Problem:
When you answer, copy every line of the listing below exactly.

Information provided:
____________________

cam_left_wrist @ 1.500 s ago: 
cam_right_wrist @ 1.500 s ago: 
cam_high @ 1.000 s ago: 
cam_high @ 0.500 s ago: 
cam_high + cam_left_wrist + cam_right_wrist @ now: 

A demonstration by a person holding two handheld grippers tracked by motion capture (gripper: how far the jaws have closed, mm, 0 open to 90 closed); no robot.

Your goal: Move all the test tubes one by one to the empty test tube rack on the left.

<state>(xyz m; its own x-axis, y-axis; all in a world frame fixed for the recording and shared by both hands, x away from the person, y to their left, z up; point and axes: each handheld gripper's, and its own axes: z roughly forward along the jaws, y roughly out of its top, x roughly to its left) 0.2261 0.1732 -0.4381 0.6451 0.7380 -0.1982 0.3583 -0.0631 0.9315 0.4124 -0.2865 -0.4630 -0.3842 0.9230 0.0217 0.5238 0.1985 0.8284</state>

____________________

Solution:
cam_left_wrist @ 1.500 s ago: 
cam_right_wrist @ 1.500 s ago: 
cam_high @ 1.000 s ago: 
cam_high @ 0.500 s ago: 
cam_high + cam_left_wrist + cam_right_wrist @ now: 

A demonstration by a person holding two handheld grippers tracked by motion capture (gripper: how far the jaws have closed, mm, 0 open to 90 closed); no robot.

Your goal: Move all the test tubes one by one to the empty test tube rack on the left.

<state>(xyz m; its own x-axis, y-axis; all in a world frame fixed for the recording and shared by both hands, x away from the person, y to their left, z up; point and axes: each handheld gripper's, and its own axes: z roughly forward along the jaws, y roughly out of its top, x roughly to its left) 0.2261 0.1732 -0.4381 0.6451 0.7380 -0.1982 0.3583 -0.0631 0.9315 0.4124 -0.2865 -0.4630 -0.3842 0.9230 0.0217 0.5238 0.1985 0.8284</state>

Here the answer is complete.